Very timely and important despite limited ability to extensively validate.

Infectious Disease rater

This study developed and validated a simple predictive model for ED patients with COVID-19 infection, which may turn out to be quite useful. Before widespread use, it needs prospective validation in a broader range of settings.

Internal Medicine rater

Not sure the operating characteristics are good enough to affect practice above clinical judgment. Validation in a different setting should be done.

Internal Medicine rater

An easily applied severity index (respiratory rate, pulse ox, and oxygen needs) was found to accurately identify ED patients with Covid-19 who would rapidly deteriorate after admission and who therefore should be admitted directly to intensive care settings.

Internal Medicine rater

This is much simpler than most of the prognostic tools I have seen (although I probably have not seen all of them), and it would be good to validate in a geographically distinct area.

Respirology/Pulmonology rater

Very interesting analysis demonstrating an easy analysis to predict "decompensation to respiratory failure" in patients with COVID-19.

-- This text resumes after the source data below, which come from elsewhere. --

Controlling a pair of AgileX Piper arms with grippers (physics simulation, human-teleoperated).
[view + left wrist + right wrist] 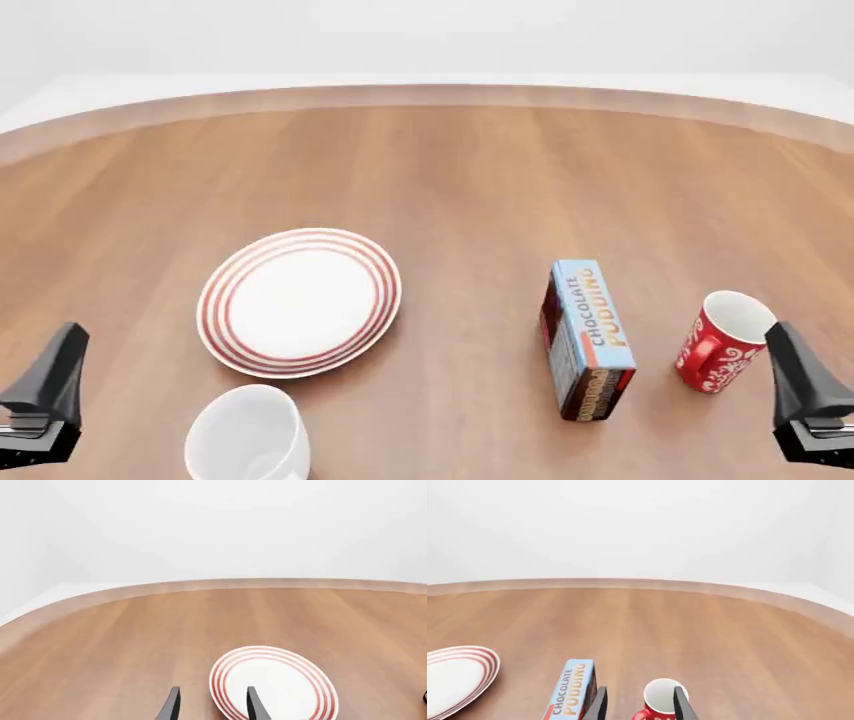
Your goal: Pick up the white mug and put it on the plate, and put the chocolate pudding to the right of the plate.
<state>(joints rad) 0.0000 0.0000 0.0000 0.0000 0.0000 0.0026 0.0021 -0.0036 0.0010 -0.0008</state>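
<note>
Left gripper point(212, 707): jaws apart, empty, near-left corner.
White mug point(248, 437): near edge of bench, just near of plate point(299, 300); risk: pushed off.
Chocolate pudding point(587, 338): right of centre, tall, topple-prone.
Red mug point(721, 342) close beside: wrong-mug risk.
Right gripper point(639, 705): jaws apart, empty.

Red mug point(722, 342), wooden table point(467, 170)

Count on my table point(454, 170), clock positions read off the front view:

- Mugs: two. One white mug point(248, 437) at 7 o'clock; one red mug point(722, 343) at 4 o'clock.
- Plates: one, the plate point(299, 300), red-ringed, at 9 o'clock.
- Boxes: one, the chocolate pudding point(587, 338), at 4 o'clock, inboard of the red mug.
- Tables: one.
</note>
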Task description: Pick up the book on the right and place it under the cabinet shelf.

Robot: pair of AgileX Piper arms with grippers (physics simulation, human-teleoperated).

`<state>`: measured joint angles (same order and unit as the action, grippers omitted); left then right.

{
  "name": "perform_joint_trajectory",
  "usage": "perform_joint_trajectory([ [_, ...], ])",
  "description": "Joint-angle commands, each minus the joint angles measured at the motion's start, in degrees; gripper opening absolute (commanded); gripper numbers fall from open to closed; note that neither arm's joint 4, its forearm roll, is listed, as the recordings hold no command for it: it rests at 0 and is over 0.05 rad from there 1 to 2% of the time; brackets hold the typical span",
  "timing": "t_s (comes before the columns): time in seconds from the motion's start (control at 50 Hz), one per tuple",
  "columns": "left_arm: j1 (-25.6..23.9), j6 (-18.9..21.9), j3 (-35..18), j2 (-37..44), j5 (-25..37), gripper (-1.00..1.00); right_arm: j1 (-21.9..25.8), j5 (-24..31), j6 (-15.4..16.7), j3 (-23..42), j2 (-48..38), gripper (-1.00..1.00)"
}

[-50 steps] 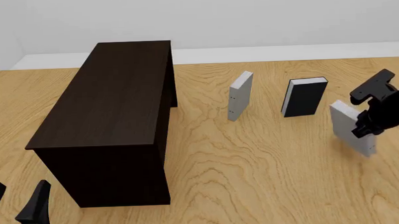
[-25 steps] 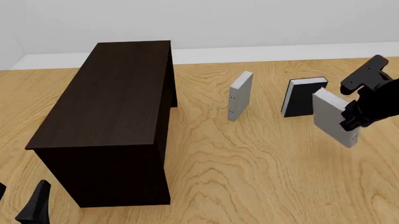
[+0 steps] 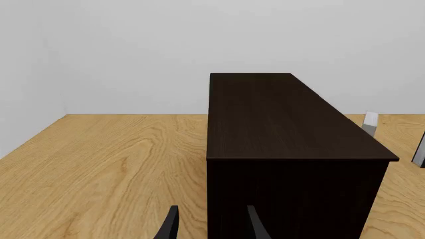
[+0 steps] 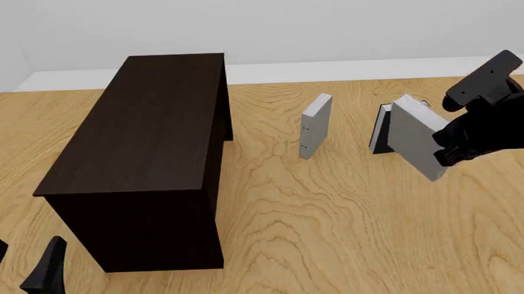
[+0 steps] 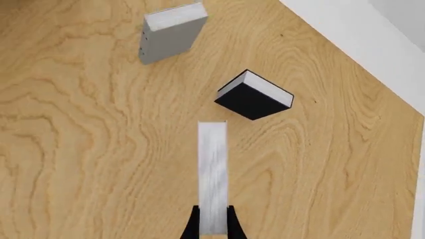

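Observation:
The light grey book (image 4: 415,143) hangs tilted above the table at the right, held by my right gripper (image 4: 447,148), which is shut on its edge. In the right wrist view the book (image 5: 213,174) shows edge-on between the two fingers (image 5: 194,225). The dark brown cabinet shelf (image 4: 153,144) stands on the left half of the table, well away from the book, and it fills the left wrist view (image 3: 285,144). My left gripper (image 4: 22,266) rests open at the near left corner, in front of the cabinet, with nothing between its fingers (image 3: 171,225).
A black-covered book (image 4: 384,131) stands just behind the held book, partly hidden by it, also seen as a black-covered book (image 5: 254,95). Another pale grey book (image 4: 315,125) stands upright mid-table, between the cabinet and the right arm.
My right gripper has lifted the grey book off the table and carried it left and upward, tilting it. It now overlaps the black book. The left arm has not moved.

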<state>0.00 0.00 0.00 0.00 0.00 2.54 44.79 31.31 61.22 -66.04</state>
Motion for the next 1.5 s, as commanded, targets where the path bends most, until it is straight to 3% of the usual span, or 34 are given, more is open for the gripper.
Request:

Respirology/Pulmonology rater

An interesting approach to a prediction validation tool. Although they derive from a large data set (~900 patients) and test the tool in ~250 patients, they fail to truly give us a sense of how well the test performed for both negative and positive predictive values. The key variable that had an outsize effect on the score was O2 flow rate. This is not a surprise to those of us taking care of COVID patients in terms of predicting respiratory failure.

Respirology/Pulmonology rater

A tool that offers easy calculation of early (<24 h) respiratory risk. However, I do agree with the authors regarding how useful the tool is as no studies compares this to clinical gestalt.